- Exercise requirements -
The following data is to be repeated exactly, its pictures excluded.

[Start of Attachment]

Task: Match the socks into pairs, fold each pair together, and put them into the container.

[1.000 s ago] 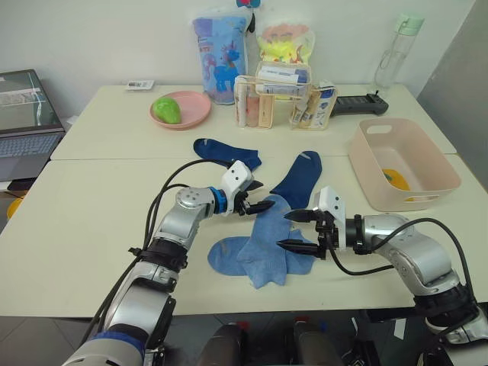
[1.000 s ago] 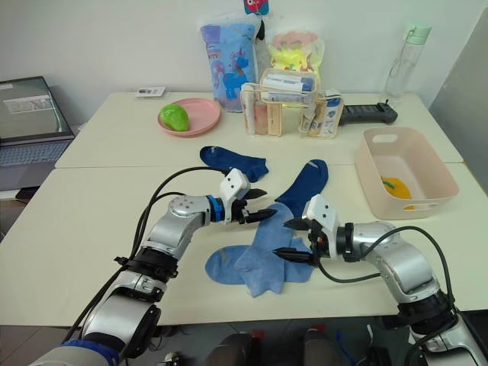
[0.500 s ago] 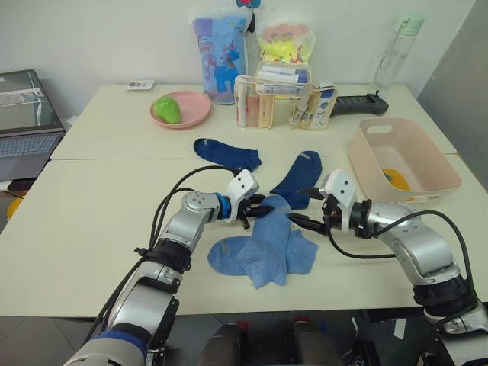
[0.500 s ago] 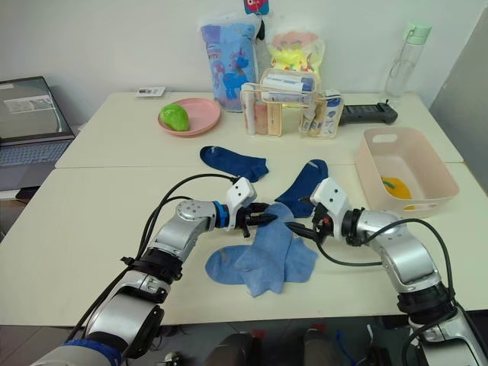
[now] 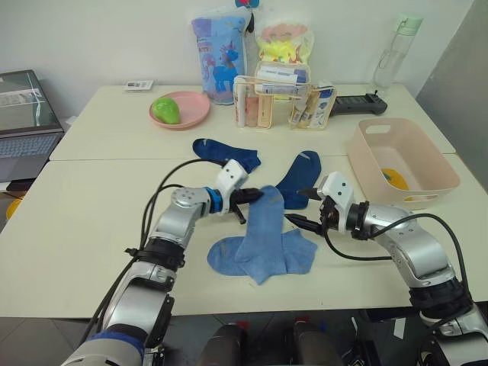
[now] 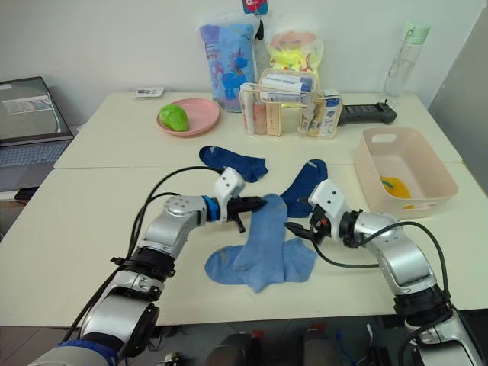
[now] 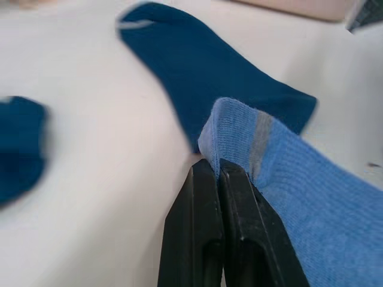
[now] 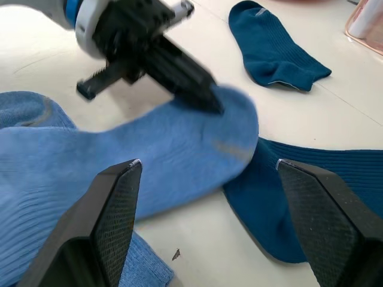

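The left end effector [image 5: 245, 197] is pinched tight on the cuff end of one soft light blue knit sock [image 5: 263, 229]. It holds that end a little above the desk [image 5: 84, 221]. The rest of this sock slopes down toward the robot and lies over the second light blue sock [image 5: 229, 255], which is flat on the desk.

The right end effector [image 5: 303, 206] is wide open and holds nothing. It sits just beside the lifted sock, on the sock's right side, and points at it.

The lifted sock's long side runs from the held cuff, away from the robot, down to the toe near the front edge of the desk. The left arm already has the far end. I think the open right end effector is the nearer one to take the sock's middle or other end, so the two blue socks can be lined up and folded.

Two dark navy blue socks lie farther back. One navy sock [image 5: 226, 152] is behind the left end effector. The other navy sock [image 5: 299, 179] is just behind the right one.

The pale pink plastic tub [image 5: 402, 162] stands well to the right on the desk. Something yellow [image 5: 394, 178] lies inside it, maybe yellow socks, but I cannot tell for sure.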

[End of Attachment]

- Exercise output -
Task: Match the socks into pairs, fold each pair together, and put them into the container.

[1.000 s ago] 
[1.000 s ago] 
[0.500 s ago] 
[0.500 s ago] 
[now] 
[now] 
[now] 
[now] 

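The left end effector [image 5: 245, 197] is pinched tight on the cuff end of one soft light blue knit sock [image 5: 263, 229]. It holds that end a little above the desk [image 5: 84, 221]. The rest of this sock slopes down toward the robot and lies over the second light blue sock [image 5: 229, 255], which is flat on the desk.

The right end effector [image 5: 303, 206] is wide open and holds nothing. It sits just beside the lifted sock, on the sock's right side, and points at it.

The lifted sock's long side runs from the held cuff, away from the robot, down to the toe near the front edge of the desk. The left arm already has the far end. I think the open right end effector is the nearer one to take the sock's middle or other end, so the two blue socks can be lined up and folded.

Two dark navy blue socks lie farther back. One navy sock [image 5: 226, 152] is behind the left end effector. The other navy sock [image 5: 299, 179] is just behind the right one.

The pale pink plastic tub [image 5: 402, 162] stands well to the right on the desk. Something yellow [image 5: 394, 178] lies inside it, maybe yellow socks, but I cannot tell for sure.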

Work on this exercise has been finished.